Kraiburg – Auf ihren Fotografien ist das Gesicht nicht zu erkennen. Überdeckt von Ticket-Barcodes, Einreise-Dokumenten oder Schatten verliert die Person ihre Individualität – und wird gerade dadurch zum Sinnbild einer Debatte, die längst die ganze Gesellschaft betrifft.
Hinter den Bildern steht eine klare Haltung. Für Fotografin Lisa Franz ist Kunst mehr als nur Ästhetik. Kunst soll bewegen, muss aufrütteln und darf auch mal wehtun. Besonders deutlich wird das in der Auseinandersetzung mit dem Thema Migration – einem gesellschaftlichen Thema, das die Menschen weit über politische Debatten hinaus beschäftigt. Gestern, heute und auch morgen. „Viele Menschen haben oft selbst einen Migrationshintergrund. Man muss sich dazu viel mehr im Dialog austauschen, das würde viel Empathie schaffen“, ist die Fotografin überzeugt.
Fragen nach der Identität
Migration ist in ihrer eigenen Biografie tief verwurzelt: Sie ist in Peking geboren, in Deutschland aufgewachsen. Später studierte sie in Spanien, bevor sie ihre Koffer packte und zehn Jahre in Argentinien lebte. Heute wohnt und arbeitet sie mit ihrem argentinischen Mann Facundo Barreyra in Kraiburg. „Wo gehöre ich hin? Wer bin ich? Wo fühle ich mich zu Hause? Das sind Fragen, die mich mein ganzes Leben schon begleiten“, erzählt sie.
Diese Fragen ziehen sich auch durch ihre Arbeit, die in ihrer aktuellen Ausstellung „Porträt eines Migranten“ vom 15. bis 25. Mai im Stadtmuseum Trostberg zu sehen ist. Die Arbeiten brechen bewusst mit den klassischen Vorstellungen eines Porträts, wirken damit „provozierend“: Das Gesicht bleibt verborgen, die Identität wird der Person damit genommen. Die langen, blonden und gelockten Haare machen die Person als Frau aus, der Titel lässt aber auf eine männliche Person schließen.
„Ich sehe mich selbst als Ausgangspunkt, als Mittel zum Zweck“, erklärt die Künstlerin.
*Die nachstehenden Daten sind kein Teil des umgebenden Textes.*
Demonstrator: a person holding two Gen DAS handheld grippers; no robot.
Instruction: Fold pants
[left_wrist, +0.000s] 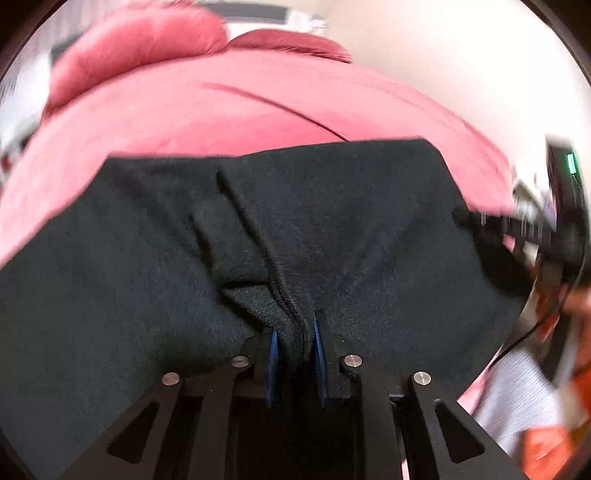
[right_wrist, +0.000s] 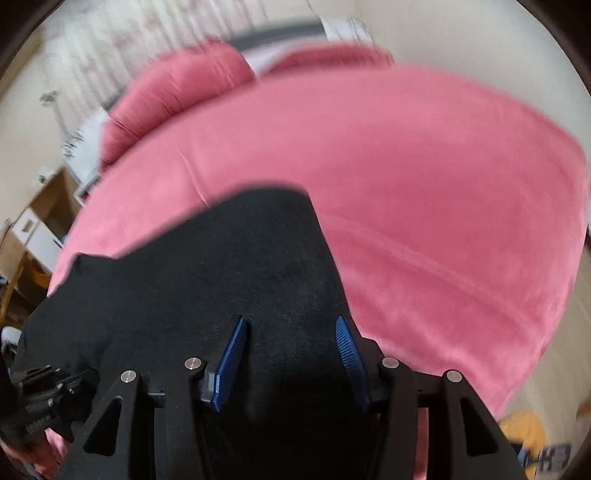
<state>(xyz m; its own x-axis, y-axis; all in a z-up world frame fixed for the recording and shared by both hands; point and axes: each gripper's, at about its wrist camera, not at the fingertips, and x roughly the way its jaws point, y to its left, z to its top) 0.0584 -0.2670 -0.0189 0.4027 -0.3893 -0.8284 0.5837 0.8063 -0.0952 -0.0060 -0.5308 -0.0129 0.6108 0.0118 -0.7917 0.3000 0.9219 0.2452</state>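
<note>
Black pants (left_wrist: 332, 221) lie on a pink bedspread (left_wrist: 221, 110). My left gripper (left_wrist: 294, 332) is shut on a bunched fold of the pants' edge, its blue pads pressing the cloth from both sides. In the right wrist view the pants (right_wrist: 221, 266) spread under my right gripper (right_wrist: 291, 325), which is open, its blue pads (right_wrist: 232, 354) wide apart over the cloth near the pants' right edge. The right gripper's body also shows in the left wrist view (left_wrist: 524, 225) at the pants' right side.
Two pink pillows (right_wrist: 177, 88) lie at the bed's far end. Wooden furniture (right_wrist: 40, 221) stands left of the bed. A yellow cloth (right_wrist: 524, 428) lies on the floor at lower right. A white and orange sleeve (left_wrist: 524, 398) shows at right.
</note>
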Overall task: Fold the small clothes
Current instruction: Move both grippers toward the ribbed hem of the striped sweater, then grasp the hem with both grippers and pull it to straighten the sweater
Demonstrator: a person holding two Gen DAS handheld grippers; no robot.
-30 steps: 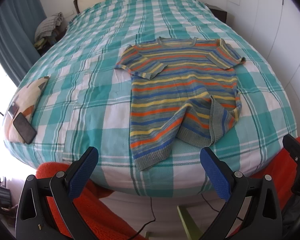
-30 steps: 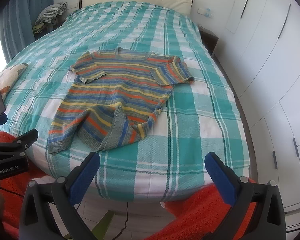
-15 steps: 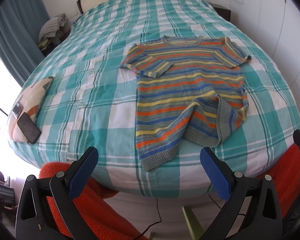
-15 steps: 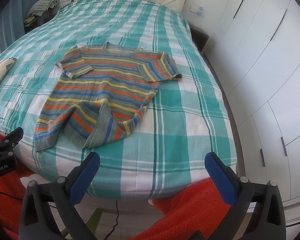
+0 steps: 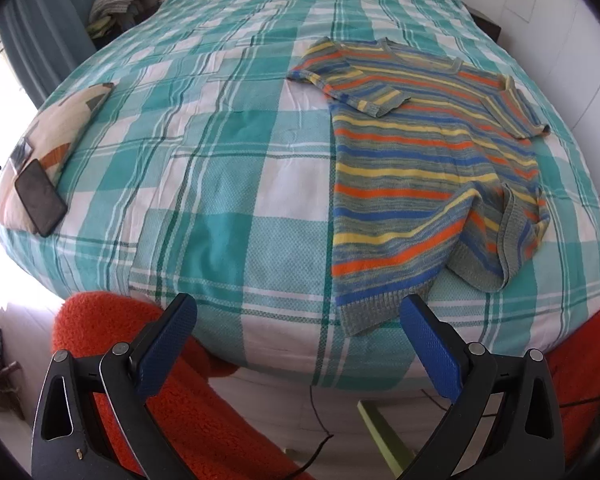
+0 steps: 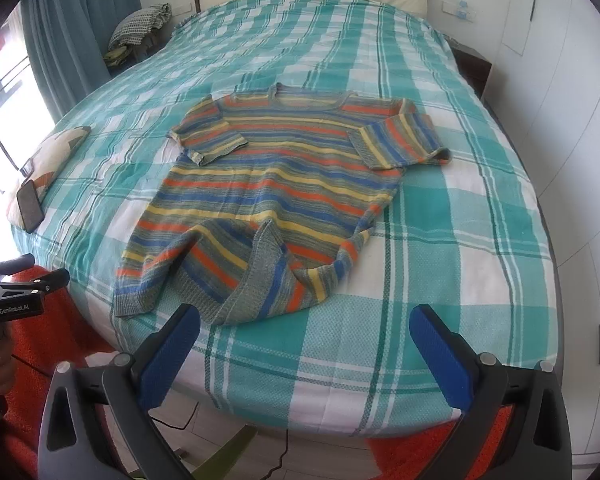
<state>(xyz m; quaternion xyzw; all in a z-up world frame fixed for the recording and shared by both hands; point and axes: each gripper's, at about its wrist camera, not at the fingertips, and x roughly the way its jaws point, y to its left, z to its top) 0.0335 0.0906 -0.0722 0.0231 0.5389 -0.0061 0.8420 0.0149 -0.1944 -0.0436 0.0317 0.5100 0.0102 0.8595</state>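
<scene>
A small striped knit sweater [image 5: 428, 168] lies face up on the teal plaid bed [image 5: 228, 184], neck toward the headboard, its lower right hem rumpled and folded over. It also shows in the right wrist view [image 6: 284, 192]. My left gripper [image 5: 298, 334] is open and empty at the bed's near edge, just short of the sweater's lower left hem corner. My right gripper [image 6: 304, 340] is open and empty at the near edge, just short of the rumpled hem. The left gripper also shows in the right wrist view [image 6: 20, 284] at the far left.
A patterned cushion [image 5: 56, 136] with a black phone [image 5: 40, 198] on it lies at the bed's left edge. Folded clothes [image 6: 142, 28] sit by the curtain at the far left. White wardrobe doors [image 6: 572, 120] run along the right. An orange fuzzy cloth [image 5: 172, 392] hangs below the bed edge.
Both grippers have moved closer to the bed's near edge and the sweater. The left view has swung left, so the sweater sits further right. Both stay open.
</scene>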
Sie selbst sei in Argentinien eine „privilegierte Migrantin“ gewesen. „Als Europäerin hat man einen ganz anderen Status. Migration ist nicht gleich Migration.“ Dass es Unterschiede gibt, hat sie mit ihrem argentinischen Mann selbst erfahren, als sie nach Deutschland gezogen sind.
Gebunden an Nation und Papiere
Unabhängig davon, wie international man lebt und wie die Welt zusammengewachsen ist, sei man trotzdem an die Nation und Papiere gebunden. Bei Migration gehe es viel um Bürokratie, ein Thema, das sie mit Dokumenten und Barcodes in ihrer Kunst darstellt. Wie prägend solche Formalitäten sein können, hat Lisa Franz selbst erlebt.
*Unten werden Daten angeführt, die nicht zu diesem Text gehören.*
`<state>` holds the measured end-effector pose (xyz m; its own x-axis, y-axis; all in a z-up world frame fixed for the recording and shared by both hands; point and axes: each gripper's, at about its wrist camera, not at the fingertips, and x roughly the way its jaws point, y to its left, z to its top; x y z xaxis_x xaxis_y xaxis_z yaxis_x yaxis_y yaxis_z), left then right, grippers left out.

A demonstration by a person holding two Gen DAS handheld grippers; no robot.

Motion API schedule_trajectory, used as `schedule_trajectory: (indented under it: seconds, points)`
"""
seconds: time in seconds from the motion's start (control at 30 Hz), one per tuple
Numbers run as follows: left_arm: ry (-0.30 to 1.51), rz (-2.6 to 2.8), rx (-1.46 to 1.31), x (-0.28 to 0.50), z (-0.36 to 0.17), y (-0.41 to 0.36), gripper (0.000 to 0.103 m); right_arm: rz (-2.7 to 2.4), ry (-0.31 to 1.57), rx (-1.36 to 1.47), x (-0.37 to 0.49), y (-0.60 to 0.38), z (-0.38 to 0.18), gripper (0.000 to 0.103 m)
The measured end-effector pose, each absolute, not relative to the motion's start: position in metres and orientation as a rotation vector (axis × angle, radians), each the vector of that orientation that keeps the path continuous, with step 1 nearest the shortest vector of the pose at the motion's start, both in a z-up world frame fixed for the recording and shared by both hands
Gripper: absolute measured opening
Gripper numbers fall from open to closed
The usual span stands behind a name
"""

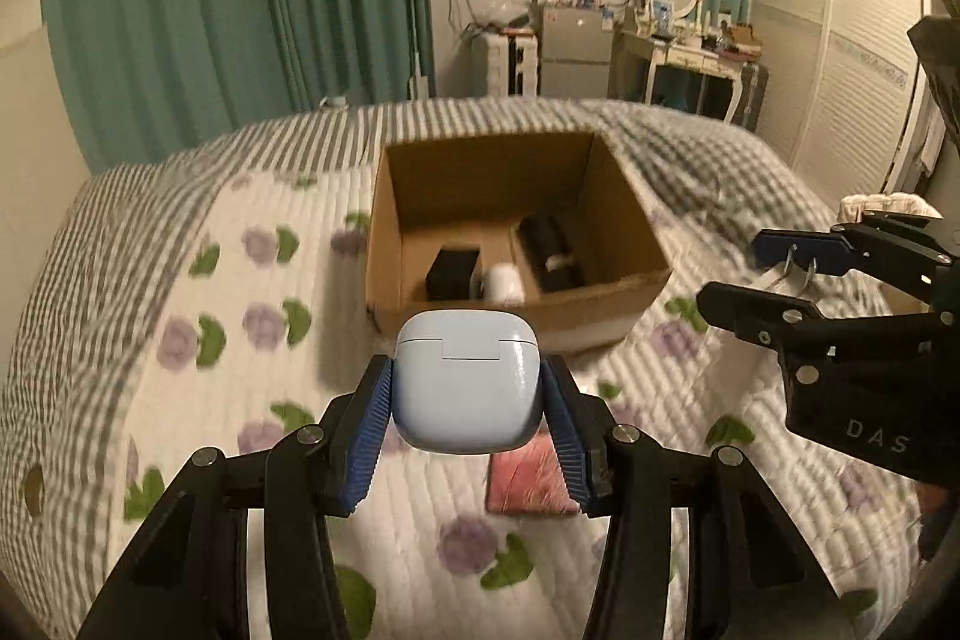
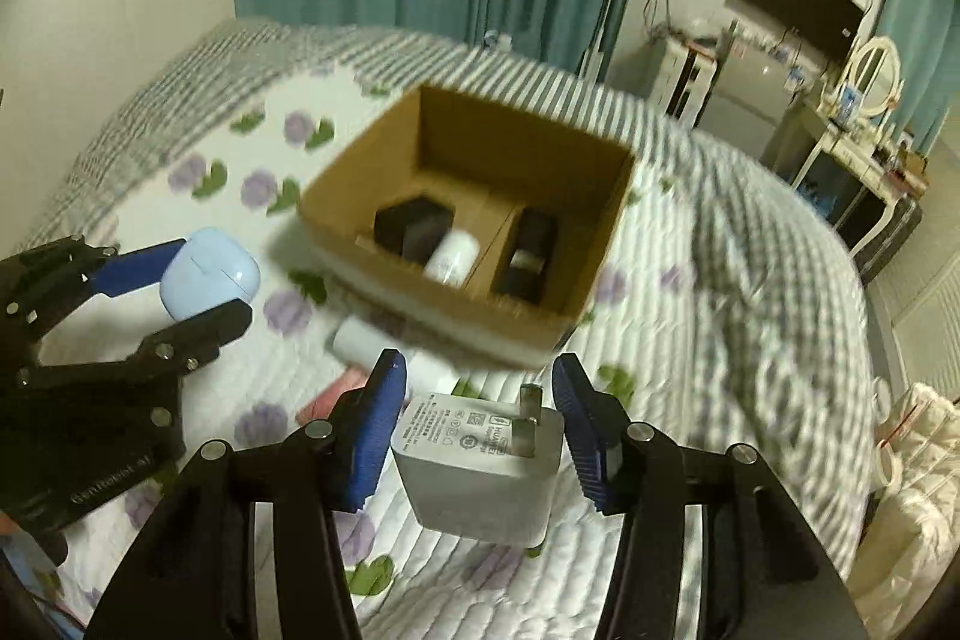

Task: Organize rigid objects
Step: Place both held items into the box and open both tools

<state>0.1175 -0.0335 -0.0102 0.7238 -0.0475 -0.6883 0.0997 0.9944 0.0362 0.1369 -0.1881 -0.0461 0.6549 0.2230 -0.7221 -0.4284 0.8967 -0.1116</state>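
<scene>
My left gripper (image 1: 468, 388) is shut on a pale blue earbud case (image 1: 467, 381) and holds it above the bed, short of an open cardboard box (image 1: 630, 304). The box holds two black items (image 1: 453, 273) and a white cylinder (image 1: 505, 283). In the right wrist view my right gripper (image 2: 477, 424) is open, its blue pads on either side of a white wall charger (image 2: 480, 472) on the quilt, with a gap at the right pad. The left gripper (image 2: 198, 280) with the blue case (image 2: 207, 274) shows at the left, the box (image 2: 432, 304) beyond.
A pink flat object (image 1: 528, 484) lies on the floral quilt under my left gripper. A white cylinder (image 2: 360, 340) lies on the quilt by the box's front wall. Green curtains, a dresser and a wall screen stand behind the bed.
</scene>
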Motion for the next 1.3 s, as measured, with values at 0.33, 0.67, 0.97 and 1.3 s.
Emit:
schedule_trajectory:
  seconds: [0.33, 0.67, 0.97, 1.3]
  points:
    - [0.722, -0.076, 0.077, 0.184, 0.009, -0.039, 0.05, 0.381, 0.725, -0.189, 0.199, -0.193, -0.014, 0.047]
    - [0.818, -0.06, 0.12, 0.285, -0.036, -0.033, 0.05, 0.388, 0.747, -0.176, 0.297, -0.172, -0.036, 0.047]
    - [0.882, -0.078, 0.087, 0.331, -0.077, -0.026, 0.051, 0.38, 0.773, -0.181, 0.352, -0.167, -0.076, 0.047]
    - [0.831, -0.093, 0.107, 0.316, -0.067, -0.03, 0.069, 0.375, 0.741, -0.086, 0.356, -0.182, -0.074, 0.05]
Als sie nach Argentinien auswandern wollte, musste sie mehrere Dokumente vorlegen – unter anderem eine Geburtsurkunde. Doch weil sie in Peking geboren war, konnte sie diese nicht einfach bei einem Standesamt beantragen. Erst nach vielen Telefonaten in Deutschland und bis nach Peking erfuhr sie, dass für im Ausland geborene Deutsche ein Standesamt in Berlin zuständig ist. „Ich hatte das Gefühl, eine Deutsche 2. Klasse zu sein.“ Eine Erfahrung, die sie nachhaltig geprägt habe. In ihrer Kunst setzt sie das um, was sie bewegt. Und das seien nun mal gesellschaftlich relevante Themen.
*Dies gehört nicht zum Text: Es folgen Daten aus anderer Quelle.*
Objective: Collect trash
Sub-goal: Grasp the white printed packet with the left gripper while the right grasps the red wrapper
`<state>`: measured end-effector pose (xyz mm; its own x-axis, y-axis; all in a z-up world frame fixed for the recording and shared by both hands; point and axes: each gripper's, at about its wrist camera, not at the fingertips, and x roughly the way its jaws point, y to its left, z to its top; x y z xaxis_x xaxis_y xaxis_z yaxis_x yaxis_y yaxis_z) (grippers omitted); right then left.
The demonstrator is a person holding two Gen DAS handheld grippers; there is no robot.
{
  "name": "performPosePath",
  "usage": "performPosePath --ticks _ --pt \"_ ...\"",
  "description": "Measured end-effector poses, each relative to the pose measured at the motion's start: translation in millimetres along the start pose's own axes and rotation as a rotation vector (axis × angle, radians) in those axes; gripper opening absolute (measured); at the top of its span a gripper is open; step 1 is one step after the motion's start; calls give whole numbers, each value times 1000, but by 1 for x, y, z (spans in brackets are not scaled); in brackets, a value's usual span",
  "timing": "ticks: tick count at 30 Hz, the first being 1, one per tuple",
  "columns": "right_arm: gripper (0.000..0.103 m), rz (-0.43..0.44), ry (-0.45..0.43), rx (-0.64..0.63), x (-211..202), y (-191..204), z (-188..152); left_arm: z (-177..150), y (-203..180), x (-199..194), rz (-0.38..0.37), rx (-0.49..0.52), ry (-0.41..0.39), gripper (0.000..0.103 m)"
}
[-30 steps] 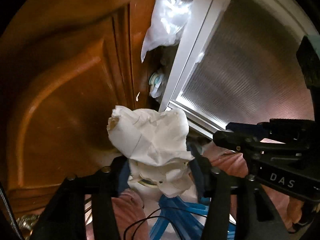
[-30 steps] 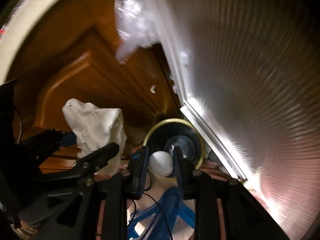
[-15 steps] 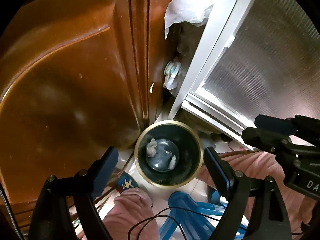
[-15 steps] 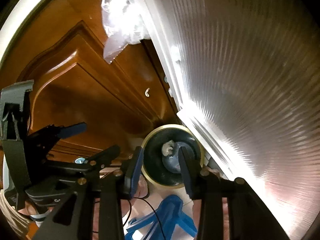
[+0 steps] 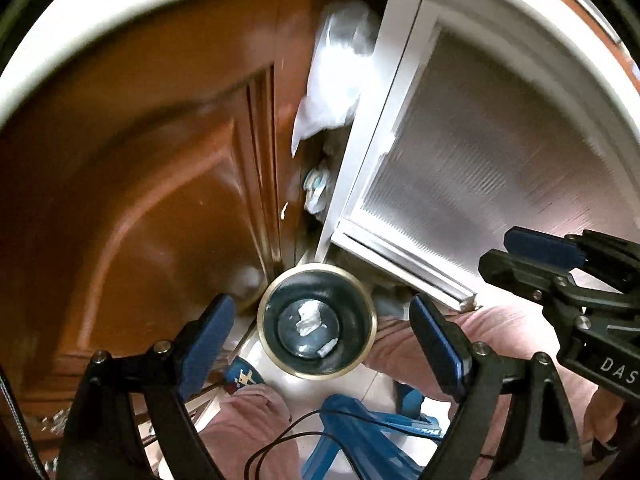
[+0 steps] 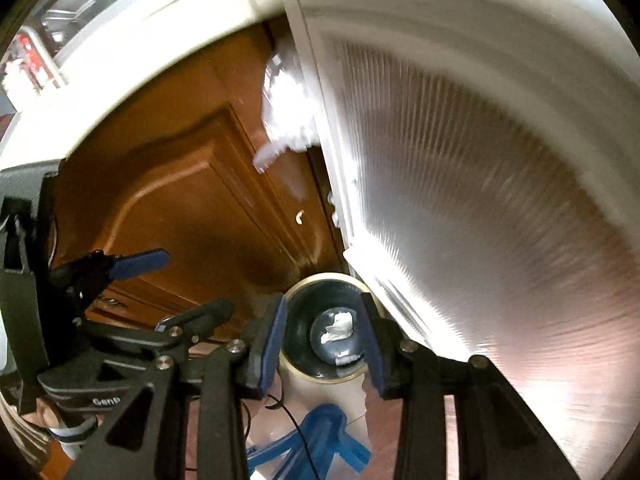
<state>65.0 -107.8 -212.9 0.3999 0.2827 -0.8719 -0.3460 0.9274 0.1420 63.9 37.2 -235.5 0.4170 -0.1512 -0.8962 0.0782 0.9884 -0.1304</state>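
Both sets of jaws stand spread and empty, the left gripper (image 5: pixel 320 344) wider than the right gripper (image 6: pixel 324 344), above the bin (image 5: pixel 266 300) at lower centre, where crumpled paper (image 5: pixel 309 316) lies: light, soft, pinchable anywhere.

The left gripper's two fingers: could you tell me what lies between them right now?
Nothing is held. In the left wrist view the left gripper stands open, and through the gap shows the bin below, with white scraps at its bottom.
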Motion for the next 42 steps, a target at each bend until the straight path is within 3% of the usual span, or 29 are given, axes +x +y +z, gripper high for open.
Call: performPosePath --ticks 12,19,27,32,42 --pt "37 14 -118 -56 -69 7 -2 3 -19 -90 -60 -40 -101 88" --pt "37 27 -191 -68 -114 5 -4 24 -38 -138 -85 34 -159 88" --pt "37 -27 -316 -30 -165 -20 27 85 -69 -178 -108 72 -231 88" --pt "37 -109 -390 -9 -184 -46 59 128 -87 -187 -159 107 -252 88" --pt "37 -187 -485 171 -185 -132 142 226 -118 -133 -310 109 -207 88"
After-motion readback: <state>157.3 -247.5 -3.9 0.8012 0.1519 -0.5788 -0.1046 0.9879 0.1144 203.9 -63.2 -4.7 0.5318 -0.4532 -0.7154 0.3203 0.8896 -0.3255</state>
Ausstellung im Trostberger Stadtmuseum
Die Ausstellung „Porträt eines Migranten“ von Lisa Franz ist vom 15. bis 25. Mai im Atrium am Stadtmuseum zu sehen. Geöffnet ist Donnerstag und Freitag von 15 bis 18 Uhr sowie Samstag, Sonntag und feiertags von 10 bis 18 Uhr. Begleitend zur Ausstellung leitet die Fotografin am Freitag, 22. Mai, einen Workshop. Er richtet sich an kunstinteressierte Erwachsene und an Fotografen, die ihre fotografische Praxis reflektieren und weiterentwickeln wollen. Anmeldung im Kulturamt Trostberg unter Telefon 08621/801-117 oder per E‑Mail kultur@trostberg.de.
„Mein Projekt ist 2014 in Argentinien gestartet und war auch auf der Biennale in Argentinien zu sehen.“ Nun wird das Projekt im Atrium am Trostberger Stadtmuseum gezeigt. Gerne würde die Fotografin ihre Arbeiten auch im Landkreis Mühldorf zeigen. Möglichkeiten für zeitgenössische Kunst gebe es dort aber bislang kaum.